Zambelli, hoje uma das principais aliadas de Bolsonaro no Congresso, nega ter tido acesso antecipado a detalhes das investigações.
“Minha fonte de informação ou ‘bola de cristal’ é a mesma citada pelo Ministro (André Mendonça, da Justiça e Segurança Pública): a imprensa.
úmero de investigações ‘é expressivo’
Atual secretário adjunto de combate à corrupção da CGU, Roberto César de Oliveira Viégas diz que há um aumento expressivo no número de investigações de corrupção em Estados e municípios. E que esse aumento era previsível.
“A gente já sabia que isso poderia acontecer, e começamos a monitorar a essas descentralizações (repasses de recursos).
Viégas diz que muitos dos alarmes de irregularidades chegam por meio da plataforma Fala.br, uma ferramenta do governo.
“Quando você tem uma quantidade grande de recursos sendo descentralizados, num momento em que há fragilidades (nos controles), com contratações diretas, em ambiente de calamidades públicas…
“Quando os recursos vão em grande monta (…), o que a gente percebe é que não necessariamente eles vão ser usados corretamente”, diz.

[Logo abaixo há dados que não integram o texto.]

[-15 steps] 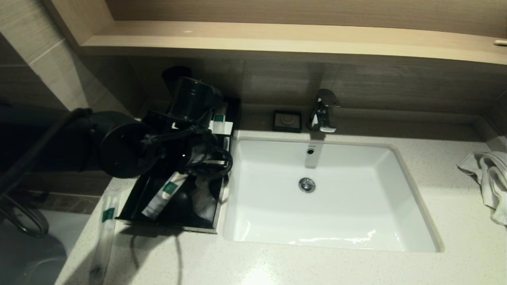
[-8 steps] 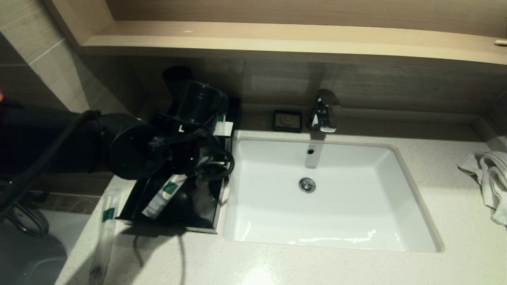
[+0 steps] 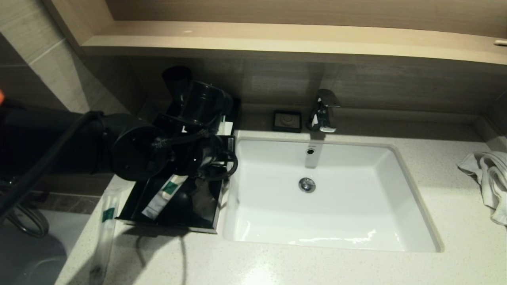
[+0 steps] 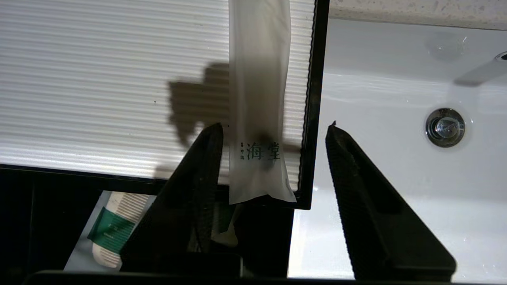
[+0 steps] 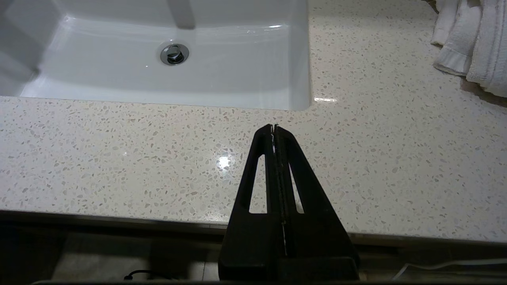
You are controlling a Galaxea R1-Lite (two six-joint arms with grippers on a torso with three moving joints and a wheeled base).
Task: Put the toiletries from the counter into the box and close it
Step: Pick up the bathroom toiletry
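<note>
A black box (image 3: 128,208) stands open on the counter left of the sink. A white tube with a green label (image 3: 164,196) lies in its dark front part and also shows in the left wrist view (image 4: 111,233). A translucent sachet with printed characters (image 4: 257,99) lies on the white ribbed panel (image 4: 99,79) inside the black frame (image 4: 315,99). My left gripper (image 4: 273,130) is open and empty above the sachet's end and the frame edge by the sink. A long clear packet with a green label (image 3: 106,221) lies on the counter left of the box. My right gripper (image 5: 274,127) is shut and empty.
The white sink (image 3: 396,190) lies right of the box, with a faucet (image 3: 324,111) and a black soap dish (image 3: 287,120) behind it. A white towel (image 3: 489,178) lies at the far right. A wooden shelf (image 3: 277,39) overhangs the back.
My left arm has shifted a little to the right and farther back over the box. The tube, the packet on the counter and the right arm have not moved.
</note>
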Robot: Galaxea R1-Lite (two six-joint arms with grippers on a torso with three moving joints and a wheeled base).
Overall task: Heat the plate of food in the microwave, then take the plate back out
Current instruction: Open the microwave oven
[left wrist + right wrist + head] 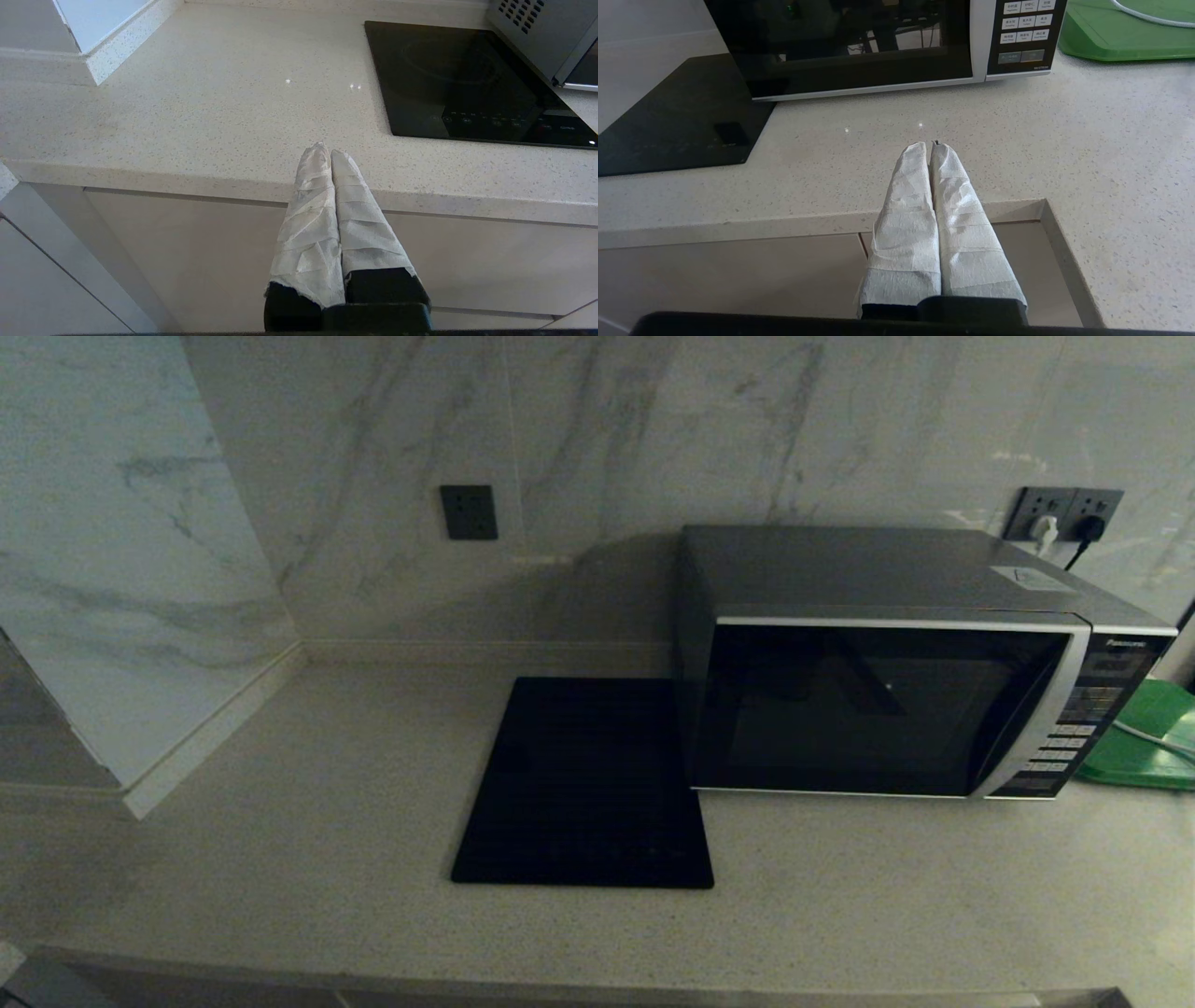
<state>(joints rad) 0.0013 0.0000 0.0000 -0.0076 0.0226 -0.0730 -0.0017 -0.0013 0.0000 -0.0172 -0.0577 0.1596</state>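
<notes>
The microwave (896,663) stands at the back right of the counter with its black glass door closed; its door and button panel (1024,35) also show in the right wrist view. The plate of food is out of view. My left gripper (327,150) hangs at the counter's front edge, left of the black slab, its tape-wrapped fingers pressed together and empty. At the front edge before the microwave, my right gripper (930,145) is shut too, holding nothing. Neither arm shows in the head view.
A flat black slab (583,784) lies on the counter just left of the microwave. A green board (1144,737) with a white cable lies to the microwave's right. Marble walls close the back and left; wall sockets (1064,513) sit behind the microwave.
</notes>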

Governo ‘errou a mão’ ao flexibilizar, diz ex-CGU
Advogado e ex-ministro da CGU, Jorge Hage avalia que o governo pode ter “errado a mão” nas medidas provisórias que relaxaram controles financeiros durante a epidemia. Ele se refere às MPs 926 (março), 928 (março), 951 (abril) e 961 (maio).

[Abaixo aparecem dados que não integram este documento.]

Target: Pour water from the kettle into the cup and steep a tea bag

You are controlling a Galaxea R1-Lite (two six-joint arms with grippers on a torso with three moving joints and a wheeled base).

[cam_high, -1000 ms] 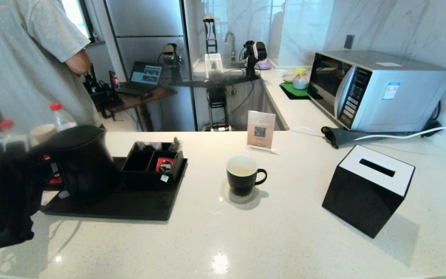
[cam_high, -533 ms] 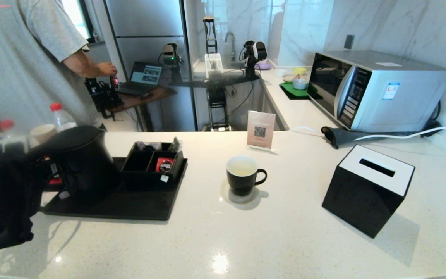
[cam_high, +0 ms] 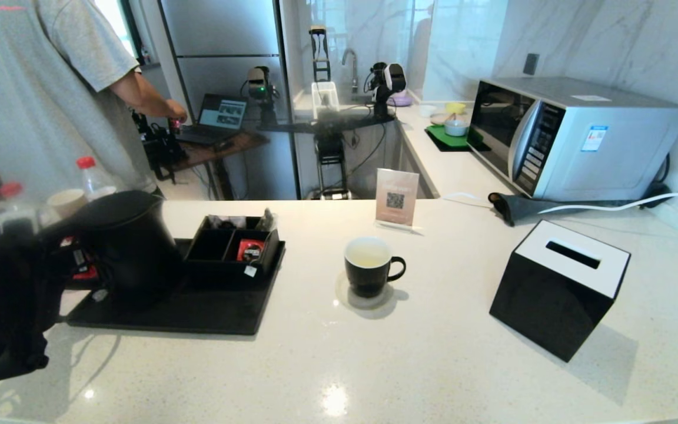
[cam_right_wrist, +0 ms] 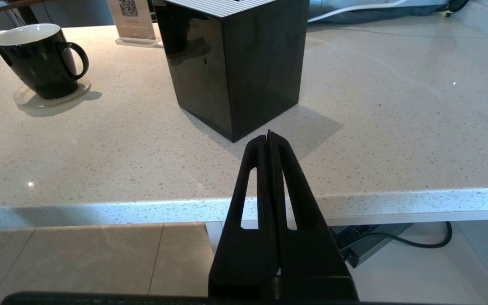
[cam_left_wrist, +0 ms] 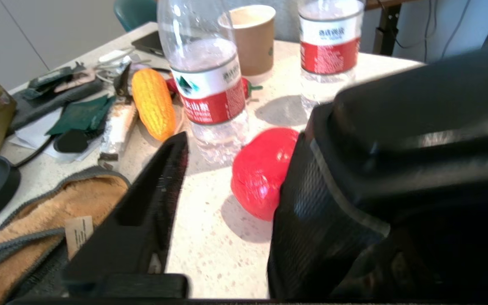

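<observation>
The matte black kettle [cam_high: 127, 244] stands on the black tray [cam_high: 198, 312] at the left; its dark bulk [cam_left_wrist: 417, 140] fills one side of the left wrist view. My left gripper [cam_left_wrist: 246, 144] is open right beside it, and only bare counter shows between one finger [cam_left_wrist: 159, 190] and the kettle. The black cup [cam_high: 368, 265] sits on a clear coaster mid-counter and holds faintly yellowish water [cam_high: 367, 254]. A small pale tag [cam_high: 249, 271] hangs at the organizer's front; no bag shows. My right gripper [cam_right_wrist: 269, 135] is shut and empty at the counter's front edge.
A black organizer [cam_high: 233, 244] with a red packet shares the tray. A black tissue box [cam_high: 557, 288], a QR sign [cam_high: 396, 197] and a microwave [cam_high: 574, 135] stand to the right. Water bottles [cam_left_wrist: 206, 80], a paper cup [cam_left_wrist: 252, 38], toy corn [cam_left_wrist: 153, 103] and a red toy [cam_left_wrist: 261, 169] crowd behind the kettle.
My left arm has shifted very slightly beside the kettle, which stays on the tray. The person behind has stretched an arm toward the desk. The cup has not moved.
</observation>
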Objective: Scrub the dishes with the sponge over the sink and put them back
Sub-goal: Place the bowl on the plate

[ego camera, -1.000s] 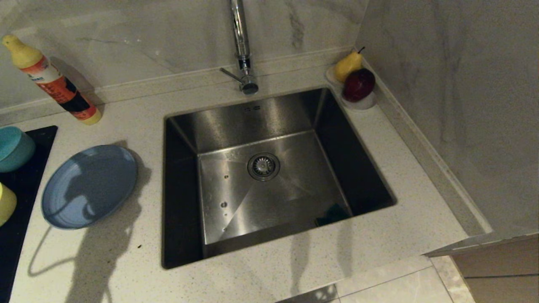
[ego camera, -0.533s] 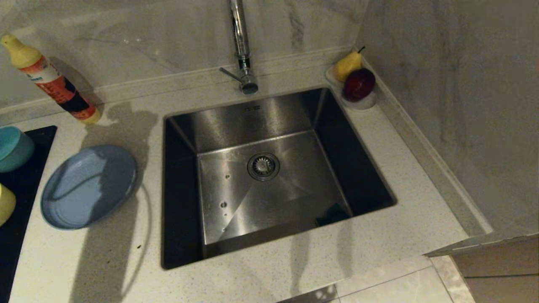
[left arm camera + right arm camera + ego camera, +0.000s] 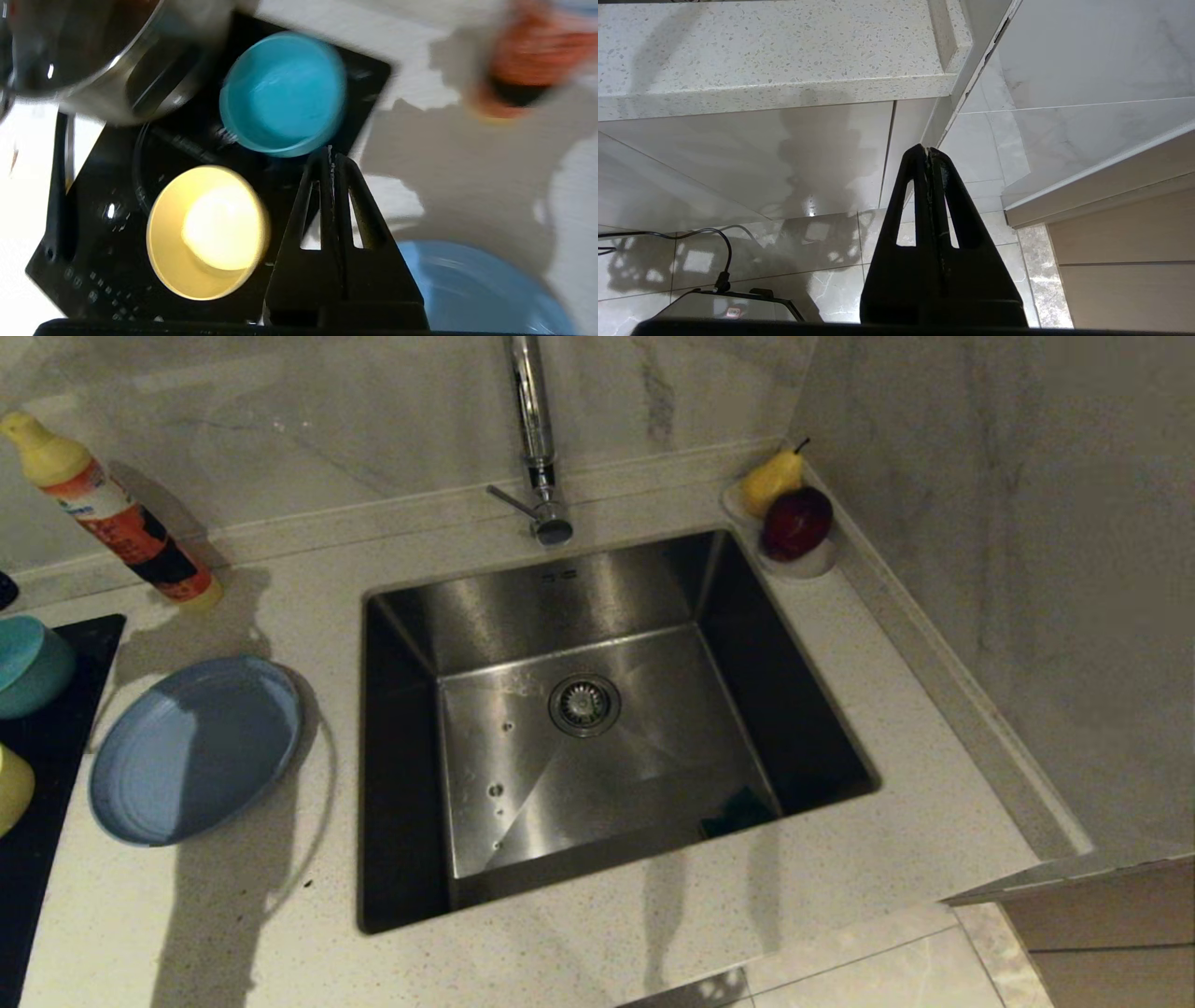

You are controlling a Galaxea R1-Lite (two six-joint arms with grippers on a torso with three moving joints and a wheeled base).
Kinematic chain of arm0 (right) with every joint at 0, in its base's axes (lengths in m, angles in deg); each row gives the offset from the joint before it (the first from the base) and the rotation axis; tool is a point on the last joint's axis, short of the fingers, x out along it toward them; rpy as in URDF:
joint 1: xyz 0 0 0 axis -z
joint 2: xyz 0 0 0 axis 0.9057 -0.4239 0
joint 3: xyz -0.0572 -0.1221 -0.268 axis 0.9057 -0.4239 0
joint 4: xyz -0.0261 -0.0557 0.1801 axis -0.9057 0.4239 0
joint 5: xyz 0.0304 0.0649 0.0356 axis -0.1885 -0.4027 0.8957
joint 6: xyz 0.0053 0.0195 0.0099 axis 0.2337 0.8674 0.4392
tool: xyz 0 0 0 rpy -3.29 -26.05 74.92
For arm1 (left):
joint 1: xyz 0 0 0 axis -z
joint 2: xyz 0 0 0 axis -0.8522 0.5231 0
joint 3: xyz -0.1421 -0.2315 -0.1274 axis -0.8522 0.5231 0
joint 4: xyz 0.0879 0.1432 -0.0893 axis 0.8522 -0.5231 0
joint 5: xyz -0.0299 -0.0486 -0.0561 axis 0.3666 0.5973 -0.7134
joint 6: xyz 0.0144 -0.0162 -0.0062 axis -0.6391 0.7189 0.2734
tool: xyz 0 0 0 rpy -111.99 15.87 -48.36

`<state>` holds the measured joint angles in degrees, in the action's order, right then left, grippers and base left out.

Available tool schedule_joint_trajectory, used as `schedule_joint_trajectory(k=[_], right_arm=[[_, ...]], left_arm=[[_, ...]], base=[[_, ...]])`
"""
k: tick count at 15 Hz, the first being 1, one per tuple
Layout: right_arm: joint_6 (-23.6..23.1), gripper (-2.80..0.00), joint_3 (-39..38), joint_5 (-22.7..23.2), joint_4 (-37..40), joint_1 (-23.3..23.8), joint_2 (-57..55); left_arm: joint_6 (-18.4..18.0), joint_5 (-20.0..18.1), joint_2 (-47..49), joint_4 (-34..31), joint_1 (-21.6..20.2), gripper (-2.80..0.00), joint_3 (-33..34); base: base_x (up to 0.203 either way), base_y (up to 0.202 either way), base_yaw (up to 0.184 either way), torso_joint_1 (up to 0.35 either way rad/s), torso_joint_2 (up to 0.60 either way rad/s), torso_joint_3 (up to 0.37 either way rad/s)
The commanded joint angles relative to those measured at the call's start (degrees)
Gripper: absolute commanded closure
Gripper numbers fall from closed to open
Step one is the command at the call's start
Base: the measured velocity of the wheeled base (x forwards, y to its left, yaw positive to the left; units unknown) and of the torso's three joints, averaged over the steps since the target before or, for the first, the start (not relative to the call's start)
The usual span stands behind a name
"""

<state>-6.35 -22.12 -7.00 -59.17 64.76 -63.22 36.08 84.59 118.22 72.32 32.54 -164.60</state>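
Sink (image 3: 597, 616) set in worktop (image 3: 887, 821). Sponge (image 3: 738, 814) inside sink, near-right corner. Plate (image 3: 191, 747) left of sink; teal bowl (image 3: 282, 91) and yellow bowl (image 3: 205, 231) farther left on black cooktop (image 3: 117, 261). Left tool (image 3: 331, 154) pinched together, empty, over bowls. Right tool (image 3: 927, 151) pinched together, empty, below worktop edge.

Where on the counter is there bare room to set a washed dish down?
Free: counter in front of the sink, and the strip between sink and right wall. Crowded: left of the sink, with plate, teal bowl, yellow bowl and bottle.
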Motion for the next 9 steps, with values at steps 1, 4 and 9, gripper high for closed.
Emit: schedule_joint_trajectory(k=[1, 4, 9], right_arm=[[-0.1, 0.0, 0.0, 0.0, 0.0, 0.0, 0.0], [-0.1, 0.0, 0.0, 0.0, 0.0, 0.0, 0.0], [-0.1, 0.0, 0.0, 0.0, 0.0, 0.0, 0.0]], left_arm=[[2.8, -3.4, 2.5, -1.7, -4.1, 0.0, 0.0], [4.4, -9.9, 3.7, -5.3, -8.7, -2.8, -0.5], [6.9, -18.5, 5.4, -6.4, -13.3, -2.8, 2.0]], base=[[0.0, 0.0, 0.0, 0.0, 0.0, 0.0], [0.0, 0.0, 0.0, 0.0, 0.0, 0.0], [0.0, 0.0, 0.0, 0.0, 0.0, 0.0]])
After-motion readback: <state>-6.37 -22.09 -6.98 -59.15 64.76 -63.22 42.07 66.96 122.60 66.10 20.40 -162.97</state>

“Vivemos uma situação de risco muito elevado de corrupção, exatamente por conta das várias medidas que o governo tomou flexibilizando compras e os gastos relativos à pandemia.
“E o que a experiência têm mostrado (…) é que foi ultrapassado esse grau de flexibilização.

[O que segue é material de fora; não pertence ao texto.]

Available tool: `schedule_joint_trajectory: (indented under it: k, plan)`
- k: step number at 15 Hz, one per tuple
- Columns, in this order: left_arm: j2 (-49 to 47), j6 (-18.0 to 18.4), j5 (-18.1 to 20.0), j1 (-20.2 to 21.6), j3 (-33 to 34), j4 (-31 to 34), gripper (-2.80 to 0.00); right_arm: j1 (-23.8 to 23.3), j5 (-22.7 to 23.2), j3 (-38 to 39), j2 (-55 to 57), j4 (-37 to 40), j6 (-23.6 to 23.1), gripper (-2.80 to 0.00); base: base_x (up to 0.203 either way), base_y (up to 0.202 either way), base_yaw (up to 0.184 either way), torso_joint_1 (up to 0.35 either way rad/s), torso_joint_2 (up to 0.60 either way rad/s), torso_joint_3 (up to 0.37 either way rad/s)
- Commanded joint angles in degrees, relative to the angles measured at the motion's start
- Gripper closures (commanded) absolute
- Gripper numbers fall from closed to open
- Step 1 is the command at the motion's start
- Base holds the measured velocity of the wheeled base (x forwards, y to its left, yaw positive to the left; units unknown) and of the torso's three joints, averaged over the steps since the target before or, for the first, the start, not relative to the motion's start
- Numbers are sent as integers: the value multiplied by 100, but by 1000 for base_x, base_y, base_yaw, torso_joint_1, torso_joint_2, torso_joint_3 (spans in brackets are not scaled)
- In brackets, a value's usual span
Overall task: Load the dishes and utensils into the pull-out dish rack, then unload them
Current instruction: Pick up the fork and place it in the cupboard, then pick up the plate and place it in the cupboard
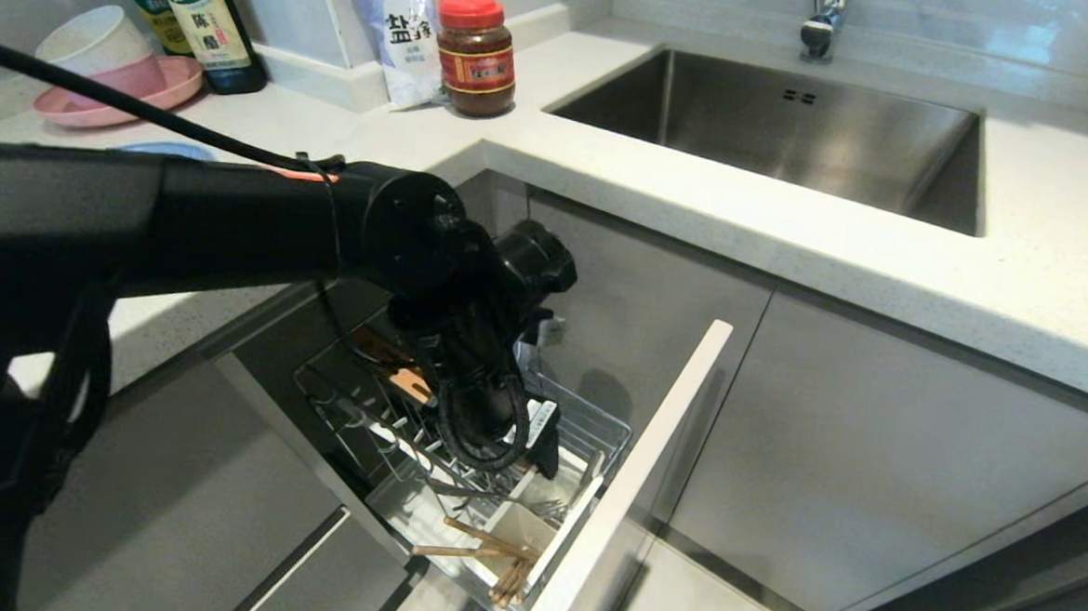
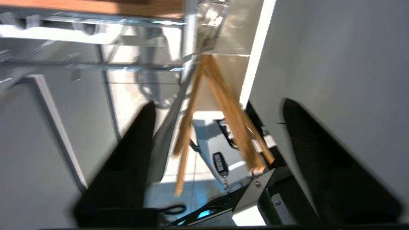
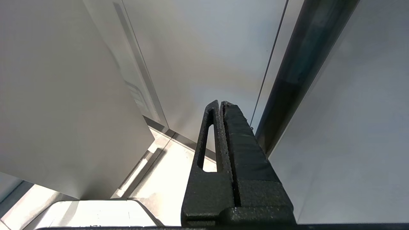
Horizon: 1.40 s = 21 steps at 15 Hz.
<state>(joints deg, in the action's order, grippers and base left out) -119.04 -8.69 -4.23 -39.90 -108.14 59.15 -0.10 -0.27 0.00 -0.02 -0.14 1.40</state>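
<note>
2 light wooden chopsticks (image 1: 484, 552) lean in the white plastic utensil caddy (image 1: 521, 533) at the front end of the pull-out dish rack (image 1: 593, 434), their slim square shafts splayed apart into a narrow V and jutting out past the caddy toward the floor; a slim silver fork (image 1: 545, 508) lies just beside them, its tines glinting; the rack is a chrome wire basket with upright plate prongs and a wooden strip, fixed behind a narrow, smooth white cabinet front (image 1: 632, 482); a pale blue plate (image 1: 163, 149) shows only as a thin matte edge on the speckled white countertop (image 1: 1021, 265), well apart from the rack; the left arm reaches in from the left, bends at the elbow and points its wrist steeply down over the basket; the left gripper (image 2: 217, 124) hangs above the caddy with its 2 black tapered fingers (image 2: 134, 150) spread wide, empty, the chopsticks seen between them but untouched; the right gripper (image 3: 222, 105) sits low beside plain grey cabinet panels, its textured black fingers pressed together
</note>
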Motion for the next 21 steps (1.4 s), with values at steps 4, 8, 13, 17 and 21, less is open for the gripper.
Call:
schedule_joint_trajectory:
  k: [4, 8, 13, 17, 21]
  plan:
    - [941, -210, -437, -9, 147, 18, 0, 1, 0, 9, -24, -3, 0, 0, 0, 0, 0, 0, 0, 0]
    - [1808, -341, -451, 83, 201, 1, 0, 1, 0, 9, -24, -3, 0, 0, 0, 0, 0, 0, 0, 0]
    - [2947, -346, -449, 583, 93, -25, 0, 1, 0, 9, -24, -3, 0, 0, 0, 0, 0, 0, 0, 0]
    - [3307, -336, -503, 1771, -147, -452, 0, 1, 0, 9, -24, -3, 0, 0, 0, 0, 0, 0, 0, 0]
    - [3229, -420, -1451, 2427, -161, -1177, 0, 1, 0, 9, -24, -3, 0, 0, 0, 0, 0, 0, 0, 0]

Segundo Hage, as principais modificações introduzidas pelas MPs foram a dispensa de licitação para bens e serviços necessários ao enfrentamento à pandemia; a permissão para contratar empresas declaradas inidôneas (e que normalmente são proibidas de negociar com o governo); e a permissão de comprar por preço superior ao estimado, entre outras.
O que dizem os governadores investigados
Os dois governadores que foram alvo das investigações negam qualquer envolvimento com irregularidades.
Na manhã do dia 26 de maio, a Polícia Federal cumpriu mandato de busca e apreensão no Palácio das Laranjeiras, residência oficial do governador do Rio.
“Não há absolutamente nenhuma participação ou autoria minha em nenhum tipo de irregularidade nas questões que envolvem as denúncias apresentadas pelo Ministério Público Federal.
“A interferência anunciada pelo presidente da República está devidamente oficializada.
Na quarta-feira (10/6), a Polícia Federal realizou buscas, entre outros endereços em Belém (PA), na casa de Helder Barbalho, como parte de apuração sobre suposta fraude na compra de respiradores pelo governo estadual.
Barbalho, disse que atuou desde o começo da pandemia para proteger a população do seu Estado.
“No dia 16 de março iniciamos o processo de isolamento social, seguindo orientação da Organização Mundial da Saúde (OMS) e do Ministério da Saúde para buscar proteger a nossa população.
“Quero demonstrar minha absoluta indignação com o que ocorreu, fazendo no Estado do Pará vítimas e lesados por aqueles que pensaram em aproveitar uma pandemia, o sofrimento de pessoas, acreditando que seria possível oferecer um produto e entregar outro, e ficar ilesos; que a sociedade paraense e o Governo do Pará aceitariam e não reagiriam”, disse ele, referindo-se ao fato de que 152 respiradores comprados pelo governo apresentaram falhas e não puderam ser usados no atendimento aos pacientes.